Ma non è di Dostoevskij che dobbiam parlare, nonostante la cosa mi piacerebbe molto, quindi…torniamo a noi.
La trama del libro, di questa grande sceneggiatura, infatti, tratta di chiacchiere tra due uomini. Chiacchiere che non possono non essere definite interessanti.
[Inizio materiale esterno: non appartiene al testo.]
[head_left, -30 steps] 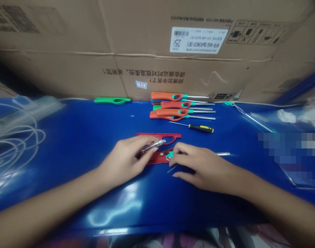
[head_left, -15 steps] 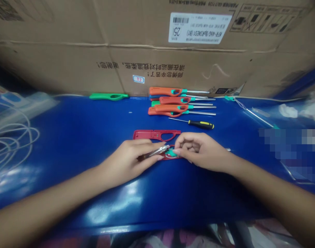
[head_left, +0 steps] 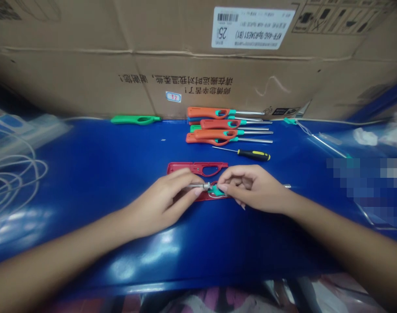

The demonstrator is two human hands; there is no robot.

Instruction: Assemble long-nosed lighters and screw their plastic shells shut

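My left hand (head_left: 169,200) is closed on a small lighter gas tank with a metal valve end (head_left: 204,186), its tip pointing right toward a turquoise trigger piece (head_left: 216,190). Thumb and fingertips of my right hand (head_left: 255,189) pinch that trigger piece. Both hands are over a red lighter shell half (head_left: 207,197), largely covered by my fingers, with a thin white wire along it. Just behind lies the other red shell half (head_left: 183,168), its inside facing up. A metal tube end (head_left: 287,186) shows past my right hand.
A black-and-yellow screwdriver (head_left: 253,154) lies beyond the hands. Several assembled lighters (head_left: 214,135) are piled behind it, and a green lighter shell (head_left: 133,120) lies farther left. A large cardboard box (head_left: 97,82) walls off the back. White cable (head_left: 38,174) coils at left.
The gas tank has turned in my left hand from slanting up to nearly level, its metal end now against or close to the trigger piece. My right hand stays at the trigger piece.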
Un uomo di colore e un uomo bianco combattono dialetticamente, l’uno difendendo a spada tratta la sua idea esistenziale contro l’altro, a volte menefreghisti nei confronti dell’uno, a volte fin troppo interessati, conquistati, rapiti dall’altro. Per tutta la durata del racconto essi si trovano seduti di fronte ad un tavolo, il tavolo dell’abitazione del signore di colore, sopra il quale si trova una Bibbia e qualche altro oggetto.
La Bibbia, ovviamente, non sta lì per caso: tutto il discorso è incentrato su questioni esistenziali che, automaticamente, non possono che portare a parlare di religione e qui si sa che la conversazione, oltre che iniziare ad essere interessante, non può che prendere fuoco come un piccolo pezzetto di legno rimasto per mesi alla luce del sole. Il male di vivere, la delusione e la frustrazione verso un mondo da cui ci aspetta troppo e non dà nulla, la vita degli uomini appesa ad un filo così sottile che, a tratti, diventa invisibile anche alla vista più acuta, piccoli e grandi fraintendimenti tra gli uomini e la vita che portano spesso a decisioni brusche, il senso di smarrimento che da sempre accomuna gli uomini, la troppa consapevolezza vista inevitabilmente come un male incurabile si scontra con la fiducia verso il mondo e verso il prossimo, una visione ottimistica della vita si distende per tutta la durata del discorso e fuoriesce dalle fauci fin troppo assetate di un uomo che ha conosciuto la ‘salvezza’ ma le cui tesi crollano man mano che ci si avvicina alla fine del racconto.
Da questo punto troviamo la distinzione tra bianco e nero, che non è una distinzione dovuta alla diversità di colore cutaneo ma è una distinzione (ed è proprio su questa che McCarthy punta) di ideologie, di mondi intellettuali, di modi di pensare che, essendo completamente opposti, non possono che dare origine ad uno scontro. Uno scontro che in questo caso, nonostante gli sforzi vari, non porterà a nulla di positivo.

Non voglio esprimere nient’altro riguardo al testo e alla trama poiché rovinerei il succo del racconto a chi ancora non ha avuto la fortuna di possedere questo libro tra le mani e, per la prima volta, nella storia della mia carriera (:D) da umile ‘recensitrice’ assegno a questo capolavoro un bel dieci, perché è impensabile che possa prendere un voto più basso e, nel caso esistesse una valutazione maggiore dell’eccellenza penso che se la meriterebbe appieno.